Our work concentrates on the development of semiconductor lasers and integrated optics for applications in Quantum science and technology. We will present our research on coherent laser arrays operating in epitaxially grown semiconductor membrane quantum wells. The membranes are deposited by transfer on substrates of oxidised silicon and we record the real and reciprocal space of the laser emission. The Laser arrays operate in a lateral emission geometry and are waveguides lasers where the end mirrors are the end-facets of the cleaved membranes.  Cavities in the order of 100 microns are usually formed and we measure Laser thresholds down to 50 mW. We are able to form waveguide laser arrays and we use real and reciprocal space imaging to examine the emission characteristics of the lasing cavities.
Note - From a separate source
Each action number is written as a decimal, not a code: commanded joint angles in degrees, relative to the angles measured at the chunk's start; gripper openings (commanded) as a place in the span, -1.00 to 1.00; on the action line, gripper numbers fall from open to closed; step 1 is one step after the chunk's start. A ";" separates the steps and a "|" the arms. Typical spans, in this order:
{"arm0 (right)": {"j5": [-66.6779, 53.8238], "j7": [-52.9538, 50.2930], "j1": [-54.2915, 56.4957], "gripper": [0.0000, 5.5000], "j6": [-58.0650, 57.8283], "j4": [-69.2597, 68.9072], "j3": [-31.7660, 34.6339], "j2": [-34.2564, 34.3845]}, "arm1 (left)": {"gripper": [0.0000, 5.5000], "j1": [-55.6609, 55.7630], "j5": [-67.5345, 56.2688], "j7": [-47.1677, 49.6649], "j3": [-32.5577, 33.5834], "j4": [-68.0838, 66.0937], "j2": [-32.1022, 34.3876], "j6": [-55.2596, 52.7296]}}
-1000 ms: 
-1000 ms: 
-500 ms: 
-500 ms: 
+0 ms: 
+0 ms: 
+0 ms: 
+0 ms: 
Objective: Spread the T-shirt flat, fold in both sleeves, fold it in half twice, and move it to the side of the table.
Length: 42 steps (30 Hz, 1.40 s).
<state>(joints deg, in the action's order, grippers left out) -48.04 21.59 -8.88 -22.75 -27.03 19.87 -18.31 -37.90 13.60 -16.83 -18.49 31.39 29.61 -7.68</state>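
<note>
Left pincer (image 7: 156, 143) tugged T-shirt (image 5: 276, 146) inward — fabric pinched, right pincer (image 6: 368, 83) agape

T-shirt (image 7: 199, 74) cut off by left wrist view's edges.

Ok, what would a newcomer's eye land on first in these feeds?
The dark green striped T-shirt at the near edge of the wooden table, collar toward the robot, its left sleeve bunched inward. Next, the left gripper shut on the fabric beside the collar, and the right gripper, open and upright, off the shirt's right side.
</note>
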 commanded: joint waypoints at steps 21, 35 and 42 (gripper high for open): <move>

We discover that the Laser arrays are mutually coherent and the lasers can operate on a single frequency or multiple longitudinal modes. We will present how the emission of the Lasers and their coherence can be controlled using a digital micromirror device to position and shape the pump illumination, we will show control of threshold, coherence, frequency and possible control of phase. We will also discuss potential applications in integrated photonic circuits.

I will finally briefly present other parts of my research on semiconductor lasers, Terahertz spectroscopy and integrated optics and how I think my research activities fit in the environment of IESL and FORTH.